WHAT THE EXERCISE ASKS: Pick up at the line with "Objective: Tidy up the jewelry". Write it out exactly, along with each later line through the end of the data, and nothing more.

DATA BELOW:
* * * * * * * * *
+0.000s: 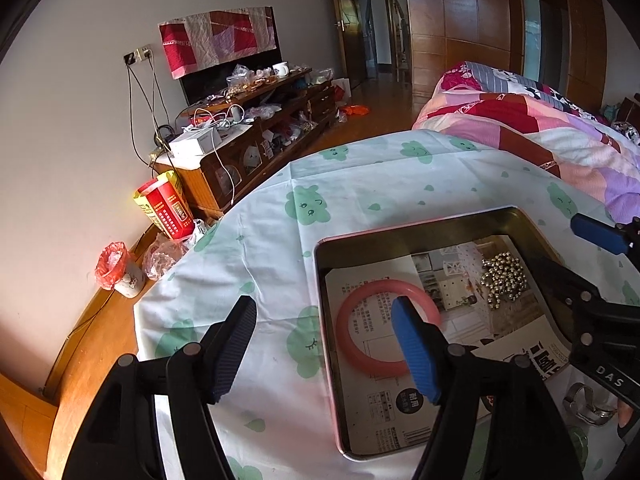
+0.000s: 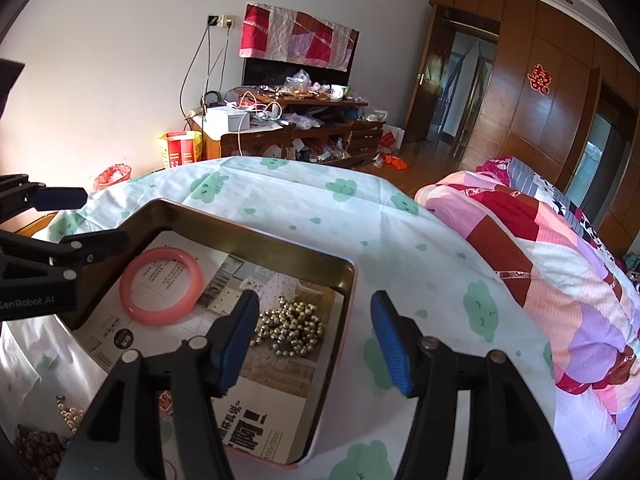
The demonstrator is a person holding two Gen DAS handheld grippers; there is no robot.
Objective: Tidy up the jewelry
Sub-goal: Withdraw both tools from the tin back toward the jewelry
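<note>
The left tool (image 1: 324, 340) hovers low over the near-left edge of the metal tin (image 1: 420, 232), its jaws spread wide and gripping nothing; one blue pad (image 1: 416, 352) overlaps the pink bangle (image 1: 352, 344), though contact cannot be judged. The right tool (image 2: 314, 334) hangs over the tin's right wall (image 2: 348, 292), also released and empty, straddling the rim. Both tilt forward and down toward the desk (image 2: 280, 200), which wears a cloud-print cloth. Inside the tin, on a printed paper liner (image 2: 256, 436), the bangle (image 2: 162, 286) lies flat at the left and a heap of gold beads (image 2: 292, 330) sits to its right, apart from it. A silver ring (image 1: 588, 404), pearls (image 2: 70, 416) and dark brown beads (image 2: 38, 446) lie outside the tin, near. A quilted bed (image 2: 560, 260) stands right.
</note>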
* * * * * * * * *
SOLUTION FOR THIS EXERCISE:
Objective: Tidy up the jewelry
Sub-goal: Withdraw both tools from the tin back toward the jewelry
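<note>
The left tool (image 1: 324, 340) hovers low over the near-left edge of the metal tin (image 1: 420, 232), its jaws spread wide and gripping nothing; one blue pad (image 1: 416, 352) overlaps the pink bangle (image 1: 352, 344), though contact cannot be judged. The right tool (image 2: 314, 334) hangs over the tin's right wall (image 2: 348, 292), also released and empty, straddling the rim. Both tilt forward and down toward the desk (image 2: 280, 200), which wears a cloud-print cloth. Inside the tin, on a printed paper liner (image 2: 256, 436), the bangle (image 2: 162, 286) lies flat at the left and a heap of gold beads (image 2: 292, 330) sits to its right, apart from it. A silver ring (image 1: 588, 404), pearls (image 2: 70, 416) and dark brown beads (image 2: 38, 446) lie outside the tin, near. A quilted bed (image 2: 560, 260) stands right.
</note>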

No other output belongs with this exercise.